War of the Words


Prickly negotiations for a new contract between TV writers and producers kicked off last week — and the two sides are at loggerheads over several issues, including compensation for content distributed over new media and whether basic-cable shows will be broadly covered under the deal.

“The source of our difficulties lies with the rapid technological and commercial changes that have been and are occurring within this industry,” Carol Lombardini, executive vice president of business and legal affairs for the Alliance of Motion Picture and Television Producers, said in a statement last week.

For starters, the Alliance is battling bitterly with the Writers Guild of America over how to determine what compensation scribes should be paid for content that is reused or created for new-media outlets, and how revenue from digital services should be divvied up.

Secondly, the WGA is asking that all shows made for basic cable automatically fall under its contract, which would be a big expansion.

Finally, the AMPTP is calling for a total revamping of the decades-old system of residuals, the fees that writers and other talent are paid when a show is reused. The producers maintain that they should only pay out residuals after they have recouped their investment in a TV show or movie.

While the WGA argues that the entertainment industry is having a banner year and can afford higher fees in a new contract, one studio executive said producers believe the writers’ demands would increase already soaring programming costs. That could discourage studios from producing already-pricey scripted series, pinching off cable’s supply of a program genre that’s generated a lot of hits for it this year, the studio executive said. Or the license fees for scripted shows could rise, making them less affordable for cable channels.

In its 26-point list of proposals, the WGA asked for modifications so that writers of “all made-for basic cable programs, not only … high-budget dramatic programs,” would get paid union wages and benefits. The WGA also wants its contract to apply to reality-TV programs.

Currently, the WGA’s agreement automatically covers scripted cable dramas that are costlier to produce — series such as USA Network’s Monk and FX’s Rescue Me. But lower-cost cable shows aren’t covered.

The AMPTP in fact is looking to raise the threshold for what constitutes a “high-budget” cable show. The AMPTP wants the threshold for what’s considered a “high-budget” hour-long cable show raised to $2.25 million from $530,000, for example.

“This means that fewer dramatic shows would fall under Guild coverage,” said Ann Toback, the WGA East’s assistant executive director.

The issue of writers getting compensation for content meant for new-media platforms, reused or original, is complex. Those outlets include the Internet, broadband, and mobile devices such as cellphones, iPods and other portable video players.

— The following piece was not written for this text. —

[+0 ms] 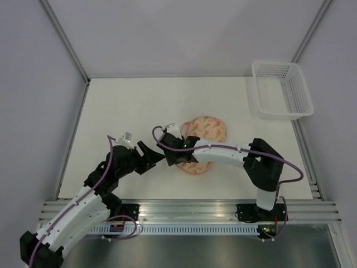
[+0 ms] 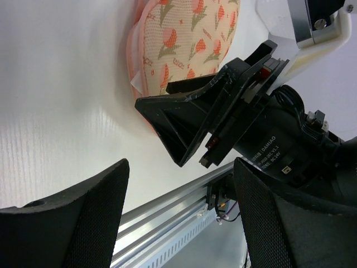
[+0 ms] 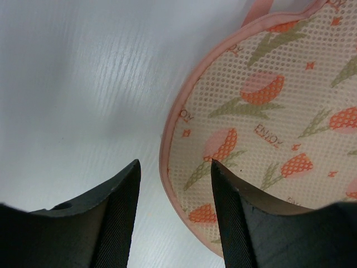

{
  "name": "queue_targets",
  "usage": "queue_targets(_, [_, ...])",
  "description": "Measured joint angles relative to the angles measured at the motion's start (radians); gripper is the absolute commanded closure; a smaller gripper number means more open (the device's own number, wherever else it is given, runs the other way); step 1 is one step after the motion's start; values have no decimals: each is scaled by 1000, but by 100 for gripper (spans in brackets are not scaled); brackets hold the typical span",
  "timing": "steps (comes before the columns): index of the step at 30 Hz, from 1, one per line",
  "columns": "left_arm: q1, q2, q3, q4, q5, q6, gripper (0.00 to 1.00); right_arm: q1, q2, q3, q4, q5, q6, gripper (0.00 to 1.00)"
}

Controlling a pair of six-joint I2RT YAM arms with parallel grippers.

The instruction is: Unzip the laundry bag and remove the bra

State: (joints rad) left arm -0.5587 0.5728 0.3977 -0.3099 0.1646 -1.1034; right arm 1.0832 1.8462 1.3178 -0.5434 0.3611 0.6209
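Seemingly opening the unzipping step: released right hand (image 3: 175, 167) astride the pink rim (image 3: 167, 125) of the laundry bag (image 1: 209, 128) mid-bench (image 1: 139, 100), left hand (image 2: 181, 167) released nearby. Next, likely: locating, then pinching, the zipper pull.

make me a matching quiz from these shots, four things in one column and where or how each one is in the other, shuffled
Things
1. laundry bag
2. white mesh basket
3. left gripper
4. right gripper

Places or states
A. far right corner of the table
B. open, the bag's pink rim showing between its jaws
C. mid-table, partly under the right arm
D. open, left of the bag, facing the other gripper

Pairs: 1-C, 2-A, 3-D, 4-B
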Motion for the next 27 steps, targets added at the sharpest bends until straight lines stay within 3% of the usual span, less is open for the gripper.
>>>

The WGA is asking for residuals of 2.5% of “accountable receipts” on the reuse of content on such media.

Initially, the AMPTP asked the WGA to agree to a three-year study on consumer behavior and new media before any contracts were crafted regarding digital platforms.

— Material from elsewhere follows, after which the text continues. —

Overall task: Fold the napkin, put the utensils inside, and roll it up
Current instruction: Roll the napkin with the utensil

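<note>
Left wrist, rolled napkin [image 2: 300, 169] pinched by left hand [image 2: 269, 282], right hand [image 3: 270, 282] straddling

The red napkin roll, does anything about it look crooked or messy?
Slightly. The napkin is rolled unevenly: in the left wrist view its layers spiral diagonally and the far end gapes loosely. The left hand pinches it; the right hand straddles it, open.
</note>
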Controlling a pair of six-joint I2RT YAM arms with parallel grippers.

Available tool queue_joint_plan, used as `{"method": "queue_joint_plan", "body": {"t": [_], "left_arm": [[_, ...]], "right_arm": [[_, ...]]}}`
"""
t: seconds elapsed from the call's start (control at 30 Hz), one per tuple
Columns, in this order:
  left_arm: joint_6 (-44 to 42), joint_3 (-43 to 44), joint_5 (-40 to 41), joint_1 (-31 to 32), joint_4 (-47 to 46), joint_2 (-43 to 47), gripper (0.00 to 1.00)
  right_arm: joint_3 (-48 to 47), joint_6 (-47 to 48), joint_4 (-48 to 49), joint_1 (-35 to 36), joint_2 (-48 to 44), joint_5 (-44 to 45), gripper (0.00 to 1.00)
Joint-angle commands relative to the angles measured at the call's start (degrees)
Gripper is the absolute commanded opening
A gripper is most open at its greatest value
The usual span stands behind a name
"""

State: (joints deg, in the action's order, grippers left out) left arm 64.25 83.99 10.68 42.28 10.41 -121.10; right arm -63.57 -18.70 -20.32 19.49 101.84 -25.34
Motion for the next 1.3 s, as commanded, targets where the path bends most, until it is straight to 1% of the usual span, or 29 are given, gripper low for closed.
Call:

“We need to know what the pie is before we can figure out how to divvy it up,” Mark Graboff, co-chairman of NBC Entertainment and Universal Media Studios, said recently at the Television Critics Association tour in Beverly Hills, Calif.

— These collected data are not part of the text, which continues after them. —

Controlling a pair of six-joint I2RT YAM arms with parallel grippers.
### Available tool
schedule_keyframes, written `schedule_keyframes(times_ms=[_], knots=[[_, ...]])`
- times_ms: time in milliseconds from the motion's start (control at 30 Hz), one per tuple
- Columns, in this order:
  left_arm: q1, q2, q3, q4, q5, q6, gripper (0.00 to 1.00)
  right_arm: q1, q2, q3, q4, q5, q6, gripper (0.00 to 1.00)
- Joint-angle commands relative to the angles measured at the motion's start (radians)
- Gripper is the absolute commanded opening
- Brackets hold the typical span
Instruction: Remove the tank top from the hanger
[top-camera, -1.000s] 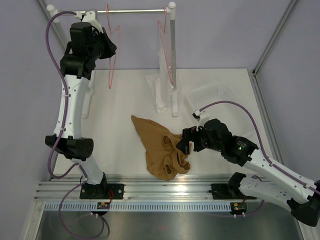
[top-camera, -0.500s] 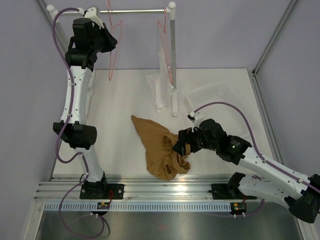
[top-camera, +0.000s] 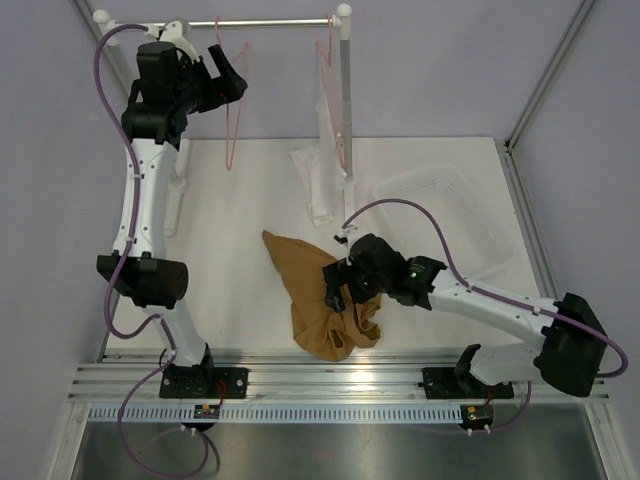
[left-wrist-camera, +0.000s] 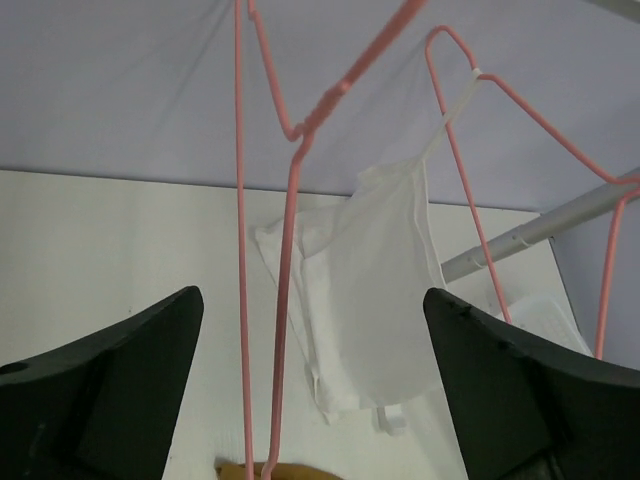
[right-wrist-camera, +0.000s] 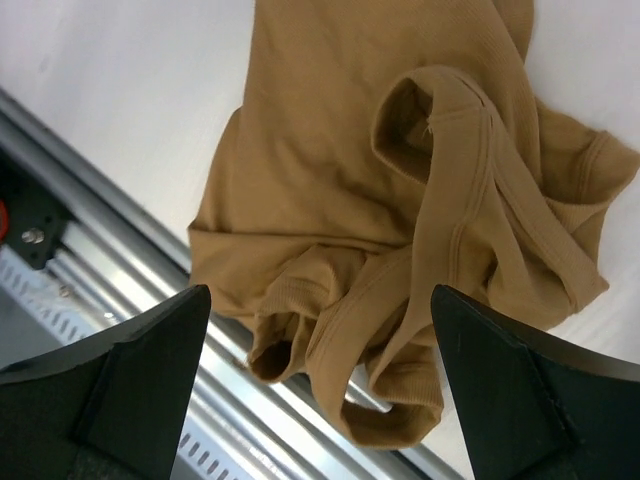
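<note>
The tan-brown tank top (top-camera: 318, 300) lies crumpled on the table near the front edge, off any hanger. In the right wrist view the tank top (right-wrist-camera: 400, 190) fills the frame, straps looped. My right gripper (top-camera: 336, 286) hovers open over its right side, with nothing between the jaws (right-wrist-camera: 320, 310). The thin pink hanger (top-camera: 232, 125) hangs bare from the rail. My left gripper (top-camera: 229, 73) is up beside it, open. In the left wrist view the hanger (left-wrist-camera: 290, 240) wires run between the spread jaws of that gripper (left-wrist-camera: 312, 305), touching neither.
A second pink hanger carrying the white sheer garment (top-camera: 326, 150) hangs by the stand's post (top-camera: 346, 110); the garment (left-wrist-camera: 385, 300) also shows ahead of the left wrist. A clear plastic basket (top-camera: 445, 200) sits at the right. The aluminium base rail (top-camera: 330, 375) runs along the near edge.
My left gripper has opened and let go of the pink hanger, which now hangs free on the rail. My right arm has swung left over the tank top, still open.
</note>
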Motion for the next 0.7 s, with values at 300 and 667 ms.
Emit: schedule_keyframes(times_ms=[300,667], knots=[[0.007,-0.594,-0.401,-0.124,-0.143,-0.13,0.99,0.115,0.447,0.283,-0.01,0.315,-0.094,0.99],[0.007,-1.013,-0.833,-0.171,-0.258,-0.024,0.99,0.133,0.656,0.278,0.01,0.319,-0.092,0.69]])
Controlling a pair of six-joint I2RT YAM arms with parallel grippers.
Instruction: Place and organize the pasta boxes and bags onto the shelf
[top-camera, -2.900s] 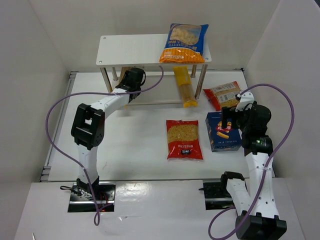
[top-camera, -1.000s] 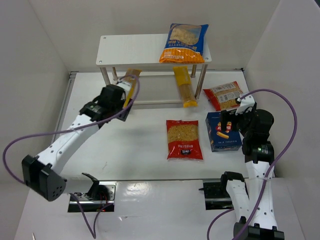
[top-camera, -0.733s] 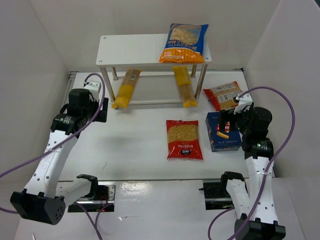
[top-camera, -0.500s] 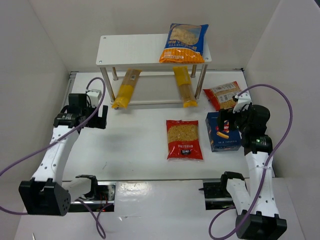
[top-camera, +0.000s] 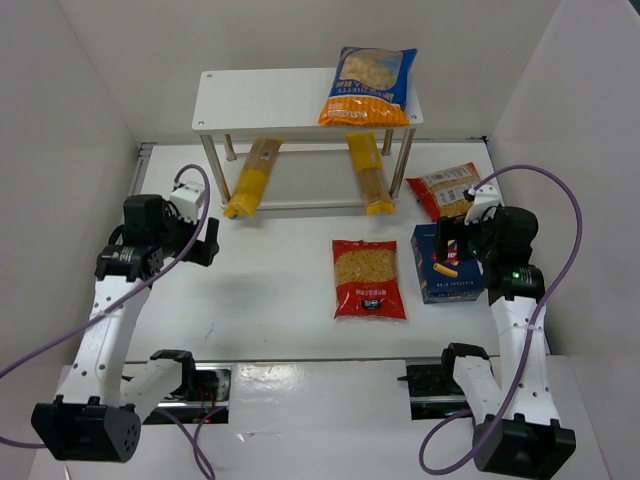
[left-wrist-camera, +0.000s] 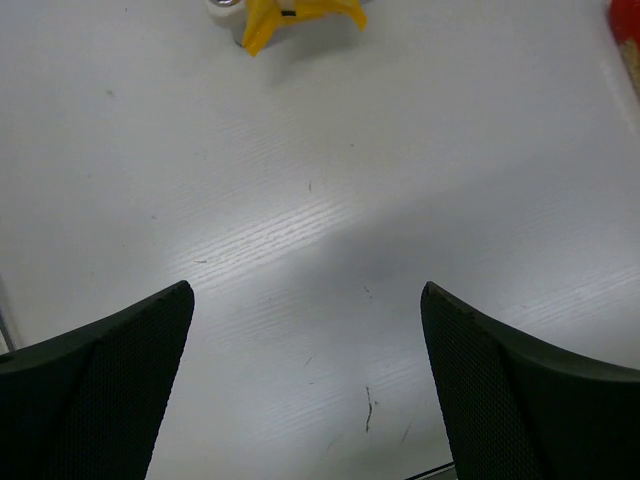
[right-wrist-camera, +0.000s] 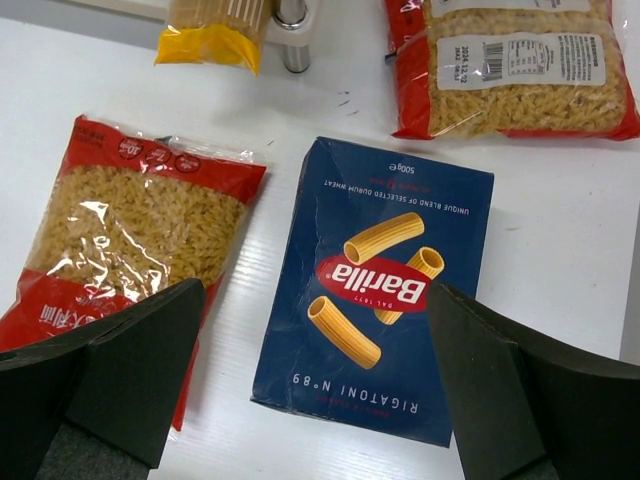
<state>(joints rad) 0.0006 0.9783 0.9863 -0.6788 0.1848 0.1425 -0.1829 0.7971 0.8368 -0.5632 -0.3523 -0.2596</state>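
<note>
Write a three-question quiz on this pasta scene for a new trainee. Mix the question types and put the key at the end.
1. True or false: the blue-and-orange bag lies on the top board of the shelf.
2. What lies straight under the open right gripper? A. a red bag. B. the blue box. C. a bowl.
3. How many yellow spaghetti bags lie partly under the shelf's top board?

Key: 1 true; 2 B; 3 two.
</note>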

He also told TV writers the residual system overall needs to be radically changed.

“We are simply talking about recovering the costs that we put out, out of pocket, for developing the shows, producing the shows, and distributing the shows,” Graboff said.

But last week, the WGA called “untenable” any proposal in which writers would only get paid residuals after a show becomes profitable and rejected the new-media study.

So the AMPTP took the study off the table last week, and both sides rejected each other’s proposals.

The WGA over the past year has organized writers at some individual cable shows not automatically covered by its contract. That happened at Comedy Central, involving The Daily Show With Jon Stewart, The Colbert Report, Mind of Mencia, American Body Shop, The Sarah Silverman Program and The Showbiz Show With David Spade.

The AMPTP has to negotiate new deals not only with the WGA, but also the Screen Actors Guild, the Directors Guild and the American Federation of Television and Radio Artists. Contracts with all four unions expire within the next year, with the WGA deal up Oct. 31.